Using CPS as intermediate language has many advantages in general and specially for Scheme. In general, it is a simpler, more uniform language in which all transfers of control are explicit and all intermediate values are named. For Scheme, it makes all continuations explicit, which can then be captured by call-with-current-continuation. Nevertheless, most optimising compilers that use CPS as intermediate language marks introduced continuation closures as special and allocate them on the usual call/return control stack, even for Scheme, because the stack interacts better with memory caches in current processors. Capturing the current continuation is implemented with more complicated techniques like copying the control stack to the heap.

But how exactly does CPS make it easier to apply optimisations to the code? I am going to illustrate one of the possible optimisations with an example based on the code to solve the N-Queens problem:

(define (nqueens n)
 
  (define (dec-to n)
    (let loop ((i n) (l '()))
      (if (= i 0) l (loop (- i 1) (cons i l)))))
 
  (define (try x y z)
    (if (null? x)
      (if (null? y)
        1
        0)
      (+ (if (ok? (car x) 1 z)
           (try (append (cdr x) y) '() (cons (car x) z))
           0)
         (try (cdr x) (cons (car x) y) z))))
 
  (define (ok? row dist placed)
    (if (null? placed)
      #t
      (and (not (= (car placed) (+ row dist)))
           (not (= (car placed) (- row dist)))
           (ok? row (+ dist 1) (cdr placed)))))
 
  (try (dec-to n) '() '()))

For now I will focus on the ok? procedure. After macro expansion we have:

(letrec ((ok? (lambda (row dist placed)
                   (if (null? placed)
                       #t
                       ((lambda (temp1)
                          (if temp1
                              ((lambda (temp2)
                                 (if temp2
                                     (ok? row (+ dist 1) (cdr placed))
                                     temp2))
                               (not (= (car placed) (- row dist))))
                              temp1))
                        (not (= (car placed) (+ row dist)))))))))

The expansion of the and macro has created some procedures that are applied to their arguments right away, and not needed otherwise. Now let us convert this code to CPS:

(letrec ((ok? (lambda (k1 row dist placed)
                (letrec ((k2 (lambda (r1)
                                 (if r1
                                     (k1 #t)
                                     (letrec ((l1 (lambda (k3 temp1)
                                                      (if temp1
                                                          (letrec ((l2 (lambda (k4 temp2)
                                                                           (if temp2
                                                                               (letrec ((k5 (lambda (r2)
                                                                                                (letrec ((k6 (lambda (r3)
                                                                                                                 (ok? k4 row r2 r3))))
                                                                                                  (cdr k6 placed)))))
                                                                                 (+ k5 dist 1))
                                                                               (k4 temp2)))))
                                                            (letrec ((k7 (lambda (r4)
                                                                             (letrec ((k8 (lambda (r5)
                                                                                              (letrec ((k9 (lambda (r6)
                                                                                                               (letrec ((k10
                                                                                                                         (lambda (r7)
                                                                                                                           (l2 k3 r7))))
                                                                                                                 (not k10 r6)))))
                                                                                                (= k9 r4 r5)))))
                                                                               (- k8 row dist)))))
                                                              (car k7 placed)))
                                                          (k3 temp1)))))
                                       (letrec ((k11 (lambda (r8)
                                                        (letrec ((k12 (lambda (r9)
                                                                         (letrec ((k13 (lambda (r10)
                                                                                          (letrec ((k14 (lambda (r11)
                                                                                                           (l1 k1 r11))))
                                                                                            (not k14 r10)))))
                                                                           (= k13 r8 r9)))))
                                                          (+ k12 row dist)))))
                                         (car k11 placed)))))))
                  (null? k2 placed))))))

The code has increased in size but is simpler and easier to analyse and manipulate.

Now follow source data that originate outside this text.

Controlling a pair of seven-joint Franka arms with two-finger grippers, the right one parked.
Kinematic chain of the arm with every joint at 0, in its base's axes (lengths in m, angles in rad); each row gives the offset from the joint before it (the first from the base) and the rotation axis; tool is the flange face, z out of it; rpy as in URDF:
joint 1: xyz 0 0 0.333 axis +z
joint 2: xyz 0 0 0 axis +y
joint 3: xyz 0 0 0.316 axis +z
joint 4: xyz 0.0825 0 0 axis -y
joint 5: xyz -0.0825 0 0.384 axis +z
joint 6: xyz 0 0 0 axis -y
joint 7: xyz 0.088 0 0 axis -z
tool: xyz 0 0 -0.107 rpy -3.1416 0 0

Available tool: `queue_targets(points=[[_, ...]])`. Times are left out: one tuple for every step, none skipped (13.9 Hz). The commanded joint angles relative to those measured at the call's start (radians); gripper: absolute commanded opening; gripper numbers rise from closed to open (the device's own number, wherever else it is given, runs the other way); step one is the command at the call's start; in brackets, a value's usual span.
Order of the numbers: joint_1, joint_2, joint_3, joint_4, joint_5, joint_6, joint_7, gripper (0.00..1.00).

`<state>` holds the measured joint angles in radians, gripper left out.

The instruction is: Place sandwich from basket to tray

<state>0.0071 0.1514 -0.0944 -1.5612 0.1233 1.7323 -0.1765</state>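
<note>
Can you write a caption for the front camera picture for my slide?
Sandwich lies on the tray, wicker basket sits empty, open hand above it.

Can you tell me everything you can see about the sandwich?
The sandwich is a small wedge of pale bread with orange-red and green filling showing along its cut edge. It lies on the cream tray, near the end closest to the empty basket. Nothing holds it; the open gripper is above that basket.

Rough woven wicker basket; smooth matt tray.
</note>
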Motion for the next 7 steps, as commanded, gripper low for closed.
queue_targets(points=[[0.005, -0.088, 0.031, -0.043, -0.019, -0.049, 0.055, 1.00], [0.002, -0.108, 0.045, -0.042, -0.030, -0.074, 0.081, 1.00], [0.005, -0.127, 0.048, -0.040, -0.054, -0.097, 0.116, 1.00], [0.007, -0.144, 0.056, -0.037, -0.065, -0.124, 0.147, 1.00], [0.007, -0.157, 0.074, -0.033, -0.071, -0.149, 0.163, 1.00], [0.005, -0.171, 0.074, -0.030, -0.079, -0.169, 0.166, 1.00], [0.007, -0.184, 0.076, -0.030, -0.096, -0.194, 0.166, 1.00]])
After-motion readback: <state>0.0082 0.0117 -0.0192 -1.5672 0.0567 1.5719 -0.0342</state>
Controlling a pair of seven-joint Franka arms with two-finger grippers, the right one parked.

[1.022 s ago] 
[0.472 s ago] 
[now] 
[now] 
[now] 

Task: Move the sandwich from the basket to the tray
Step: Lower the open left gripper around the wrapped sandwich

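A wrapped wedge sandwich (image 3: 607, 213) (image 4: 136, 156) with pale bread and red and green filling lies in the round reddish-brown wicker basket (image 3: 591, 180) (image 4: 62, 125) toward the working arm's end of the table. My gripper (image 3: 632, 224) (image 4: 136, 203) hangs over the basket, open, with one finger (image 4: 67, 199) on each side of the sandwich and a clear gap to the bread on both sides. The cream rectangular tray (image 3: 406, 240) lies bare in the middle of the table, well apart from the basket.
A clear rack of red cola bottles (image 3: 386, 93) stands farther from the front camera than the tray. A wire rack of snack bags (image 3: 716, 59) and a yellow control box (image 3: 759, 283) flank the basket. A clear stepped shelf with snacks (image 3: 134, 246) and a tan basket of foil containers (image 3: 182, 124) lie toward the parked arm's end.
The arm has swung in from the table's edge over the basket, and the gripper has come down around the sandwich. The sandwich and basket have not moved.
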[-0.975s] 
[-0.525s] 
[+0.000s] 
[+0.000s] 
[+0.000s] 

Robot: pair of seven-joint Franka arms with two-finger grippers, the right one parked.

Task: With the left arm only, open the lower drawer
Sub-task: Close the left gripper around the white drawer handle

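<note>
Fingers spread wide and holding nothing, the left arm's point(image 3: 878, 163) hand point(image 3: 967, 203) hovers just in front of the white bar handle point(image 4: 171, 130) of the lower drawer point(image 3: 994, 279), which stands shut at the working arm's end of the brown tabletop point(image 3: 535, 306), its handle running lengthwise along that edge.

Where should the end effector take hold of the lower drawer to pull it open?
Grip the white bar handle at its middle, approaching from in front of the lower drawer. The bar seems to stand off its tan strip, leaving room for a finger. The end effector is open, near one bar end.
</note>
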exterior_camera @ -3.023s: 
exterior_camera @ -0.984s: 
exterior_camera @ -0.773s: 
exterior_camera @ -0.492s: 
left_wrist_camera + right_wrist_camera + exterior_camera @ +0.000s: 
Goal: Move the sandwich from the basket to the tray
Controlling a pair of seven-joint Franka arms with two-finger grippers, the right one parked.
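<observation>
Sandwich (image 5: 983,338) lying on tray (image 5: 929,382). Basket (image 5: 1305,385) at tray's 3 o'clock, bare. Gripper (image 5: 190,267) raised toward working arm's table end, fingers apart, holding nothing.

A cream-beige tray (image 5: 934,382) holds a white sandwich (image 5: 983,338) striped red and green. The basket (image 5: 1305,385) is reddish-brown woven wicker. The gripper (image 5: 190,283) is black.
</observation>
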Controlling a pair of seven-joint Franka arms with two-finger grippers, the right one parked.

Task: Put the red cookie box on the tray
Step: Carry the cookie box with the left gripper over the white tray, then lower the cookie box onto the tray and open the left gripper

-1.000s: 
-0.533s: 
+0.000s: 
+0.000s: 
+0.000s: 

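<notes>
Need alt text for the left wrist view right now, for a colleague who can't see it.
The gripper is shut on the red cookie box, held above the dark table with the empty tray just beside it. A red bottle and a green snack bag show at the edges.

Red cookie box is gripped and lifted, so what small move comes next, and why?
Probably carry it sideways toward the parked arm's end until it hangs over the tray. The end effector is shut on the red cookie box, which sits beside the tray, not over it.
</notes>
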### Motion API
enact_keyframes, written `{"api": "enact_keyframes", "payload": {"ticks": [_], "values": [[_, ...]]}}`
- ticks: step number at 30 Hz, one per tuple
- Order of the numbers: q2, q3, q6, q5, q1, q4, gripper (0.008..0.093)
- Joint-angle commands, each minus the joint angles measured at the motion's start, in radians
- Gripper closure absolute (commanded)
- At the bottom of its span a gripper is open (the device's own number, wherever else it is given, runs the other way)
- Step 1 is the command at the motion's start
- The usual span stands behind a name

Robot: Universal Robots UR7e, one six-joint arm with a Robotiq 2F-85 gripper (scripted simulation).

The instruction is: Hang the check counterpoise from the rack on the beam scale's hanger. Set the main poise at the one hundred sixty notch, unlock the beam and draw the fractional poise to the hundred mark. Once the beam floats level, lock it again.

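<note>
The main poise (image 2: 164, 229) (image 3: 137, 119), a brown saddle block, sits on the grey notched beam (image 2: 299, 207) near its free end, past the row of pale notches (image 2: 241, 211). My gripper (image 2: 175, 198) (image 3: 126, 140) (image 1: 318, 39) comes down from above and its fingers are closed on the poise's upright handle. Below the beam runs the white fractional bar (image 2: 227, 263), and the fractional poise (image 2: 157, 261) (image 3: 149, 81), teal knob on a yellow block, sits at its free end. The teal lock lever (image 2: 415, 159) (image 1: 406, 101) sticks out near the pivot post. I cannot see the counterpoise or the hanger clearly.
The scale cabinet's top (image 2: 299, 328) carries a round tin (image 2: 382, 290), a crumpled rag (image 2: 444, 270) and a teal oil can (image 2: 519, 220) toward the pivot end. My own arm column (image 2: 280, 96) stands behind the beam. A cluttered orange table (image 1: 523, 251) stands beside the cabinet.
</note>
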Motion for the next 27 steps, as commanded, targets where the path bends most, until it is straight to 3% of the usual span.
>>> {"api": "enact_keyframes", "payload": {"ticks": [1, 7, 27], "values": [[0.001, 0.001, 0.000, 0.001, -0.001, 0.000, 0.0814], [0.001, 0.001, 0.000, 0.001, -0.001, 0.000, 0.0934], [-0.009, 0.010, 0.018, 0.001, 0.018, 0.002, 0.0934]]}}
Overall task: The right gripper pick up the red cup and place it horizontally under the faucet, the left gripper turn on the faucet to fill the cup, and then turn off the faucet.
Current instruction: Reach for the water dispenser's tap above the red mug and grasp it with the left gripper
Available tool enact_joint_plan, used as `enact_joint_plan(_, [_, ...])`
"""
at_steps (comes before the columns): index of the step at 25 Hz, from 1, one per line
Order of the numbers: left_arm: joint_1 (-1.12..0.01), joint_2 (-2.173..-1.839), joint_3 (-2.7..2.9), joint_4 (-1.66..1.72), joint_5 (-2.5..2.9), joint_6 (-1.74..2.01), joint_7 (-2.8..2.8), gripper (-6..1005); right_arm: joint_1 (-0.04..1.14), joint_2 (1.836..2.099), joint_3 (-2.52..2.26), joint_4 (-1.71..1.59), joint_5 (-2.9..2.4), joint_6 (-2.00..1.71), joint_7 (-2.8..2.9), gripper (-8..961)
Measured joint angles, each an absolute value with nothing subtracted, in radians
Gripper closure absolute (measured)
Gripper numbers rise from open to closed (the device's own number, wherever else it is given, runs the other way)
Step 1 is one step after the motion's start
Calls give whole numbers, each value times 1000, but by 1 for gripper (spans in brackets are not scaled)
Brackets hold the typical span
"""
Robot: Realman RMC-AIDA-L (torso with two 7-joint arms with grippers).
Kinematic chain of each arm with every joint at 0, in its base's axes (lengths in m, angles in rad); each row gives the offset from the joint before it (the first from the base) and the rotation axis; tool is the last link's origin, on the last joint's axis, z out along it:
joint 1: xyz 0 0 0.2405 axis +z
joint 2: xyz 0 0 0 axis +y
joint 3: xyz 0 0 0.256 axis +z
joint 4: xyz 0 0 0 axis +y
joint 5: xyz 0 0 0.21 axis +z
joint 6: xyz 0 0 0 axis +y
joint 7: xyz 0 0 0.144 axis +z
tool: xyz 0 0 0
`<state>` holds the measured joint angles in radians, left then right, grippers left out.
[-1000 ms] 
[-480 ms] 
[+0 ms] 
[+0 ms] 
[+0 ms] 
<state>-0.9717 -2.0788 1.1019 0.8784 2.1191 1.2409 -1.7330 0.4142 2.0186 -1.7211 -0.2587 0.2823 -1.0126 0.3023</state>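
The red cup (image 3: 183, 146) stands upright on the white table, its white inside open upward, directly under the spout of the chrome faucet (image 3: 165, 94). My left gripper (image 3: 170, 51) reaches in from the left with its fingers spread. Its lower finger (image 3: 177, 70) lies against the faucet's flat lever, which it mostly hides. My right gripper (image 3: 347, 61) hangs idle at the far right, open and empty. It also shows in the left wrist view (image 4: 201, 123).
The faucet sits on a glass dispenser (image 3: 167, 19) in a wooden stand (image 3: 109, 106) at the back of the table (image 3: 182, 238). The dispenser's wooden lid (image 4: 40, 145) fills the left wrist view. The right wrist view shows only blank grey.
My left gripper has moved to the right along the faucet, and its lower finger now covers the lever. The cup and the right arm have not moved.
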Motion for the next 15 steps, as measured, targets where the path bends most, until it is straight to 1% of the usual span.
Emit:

For instance, in the code above we see that l2 is a procedure that is called only once, and is not passed as an argument to any other procedure. We can then replace the only call site of l2 with the body of the procedure, provided that we substitute the formal parameters for the actual arguments. This inlining is called β-reduction. Since no argument in the CPS can have side effects, β-reduction is sound:

(letrec ((ok? (lambda (k1 row dist placed)
                (letrec ((k2 (lambda (r1)
                                 (if r1
                                     (k1 #t)
                                     (letrec ((l1 (lambda (k3 temp1)
                                                    (if temp1
                                                        (letrec ((k7 (lambda (r4)
                                                                       (letrec ((k8 (lambda (r5)
                                                                                      (letrec ((k9 (lambda (r6)
                                                                                                     (letrec ((k10
                                                                                                               (lambda (r7)
                                                                                                                 (if r7
                                                                                                                     (letrec ((k5 (lambda (r2)
                                                                                                                                    (letrec ((k6 (lambda (r3)
                                                                                                                                                   (ok? k3 row r2 r3))))
                                                                                                                                      (cdr k6 placed)))))
                                                                                                                       (+ k5 dist 1))
                                                                                                                     (k3 r7)))))
                                                                                                       (not k10 r6)))))
                                                                                        (= k9 r4 r5)))))
                                                                         (- k8 row dist)))))
                                                          (car k7 placed))
                                                          (k3 temp1)))))
                                       (letrec ((k11 (lambda (r8)
                                                        (letrec ((k12 (lambda (r9)
                                                                         (letrec ((k13 (lambda (r10)
                                                                                          (letrec ((k14 (lambda (r11)
                                                                                                           (l1 k1 r11))))
                                                                                            (not k14 r10)))))
                                                                           (= k13 r8 r9)))))
                                                          (+ k12 row dist)))))
                                         (car k11 placed)))))))
                  (null? k2 placed))))))

After this we got rid of l2, which means less one closure to allocate and call. We can do the same with l1:

(letrec ((ok? (lambda (k1 row dist placed)
                (letrec ((k2 (lambda (r1)
                                 (if r1
                                     (k1 #t)
                                     (letrec ((k11 (lambda (r8)
                                                     (letrec ((k12 (lambda (r9)
                                                                     (letrec ((k13 (lambda (r10)
                                                                                     (letrec ((k14 (lambda (r11)
                                                                                                     (if r11
                                                                                                         (letrec ((k7 (lambda (r4)
                                                                                                                        (letrec ((k8 (lambda (r5)
                                                                                                                                       (letrec ((k9 (lambda (r6)
                                                                                                                                                      (letrec ((k10
                                                                                                                                                                (lambda (r7)
                                                                                                                                                                  (if r7
                                                                                                                                                                      (letrec ((k5 (lambda (r2)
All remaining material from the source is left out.